Derinkok Yildiz, Wang Haiqi, Tjaden Brian
Department of Computer Science, Wellesley College, Wellesley, MA 02481, United States.
NAR Genom Bioinform. 2025 May 8;7(2):lqaf055. doi: 10.1093/nargab/lqaf055. eCollection 2025 Jun.
Small regulatory RNAs (sRNAs) are widespread in bacteria. However, characterizing the targets of sRNA regulation in a way that scales with the increasing number of identified sRNAs has proven challenging. Computational methods offer one means for efficient characterization of sRNA targets, but the sensitivity and precision of such computational methods is limited. Here, we investigate whether publicly available expression data from RNA-seq experiments can improve the accuracy of computational prediction of sRNA regulatory targets. Using compendia of 2143 RNA-seq samples and 177 RNA-seq samples, we identify groups of co-expressed genes in each organism and incorporate this expression information into computational prediction of sRNA targets based on machine learning methods. We find that integrating expression information significantly improves the accuracy of computational results. Further, we observe that computational methods perform better when trained on smaller, higher quality sets of targets rather than on larger, noisier sets of targets identified by high-throughput methods.

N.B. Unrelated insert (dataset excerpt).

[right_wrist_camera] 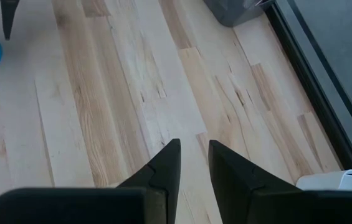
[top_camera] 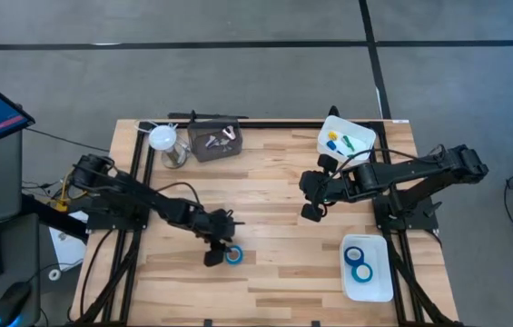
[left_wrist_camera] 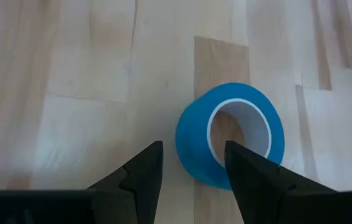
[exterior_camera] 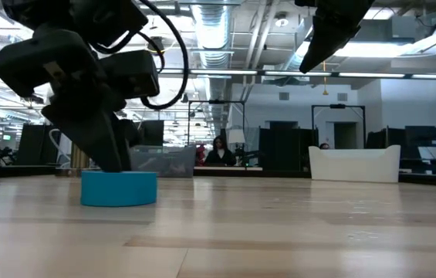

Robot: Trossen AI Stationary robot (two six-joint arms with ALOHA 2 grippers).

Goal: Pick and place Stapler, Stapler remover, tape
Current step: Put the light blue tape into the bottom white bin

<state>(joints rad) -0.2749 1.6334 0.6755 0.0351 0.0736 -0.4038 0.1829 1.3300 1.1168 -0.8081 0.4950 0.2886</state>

小调控RNA(sRNA)在细菌中广泛存在。然而,以一种能随着已鉴定sRNA数量增加而扩展的方式来表征sRNA调控的靶标已被证明具有挑战性。计算方法提供了一种有效表征sRNA靶标的手段,但此类计算方法的灵敏度和精确度有限。在这里,我们研究来自RNA测序实验的公开可用表达数据是否能提高sRNA调控靶标计算预测的准确性。利用2143个RNA测序样本和177个RNA测序样本的数据集,我们在每个生物体中识别出共表达基因的群组,并将这种表达信息纳入基于机器学习方法的sRNA靶标计算预测中。我们发现整合表达信息能显著提高计算结果的准确性。此外,我们观察到,当在较小、质量较高的靶标集上进行训练时,计算方法的表现要优于在通过高通量方法鉴定出的较大、噪声较多的靶标集上进行训练时的表现。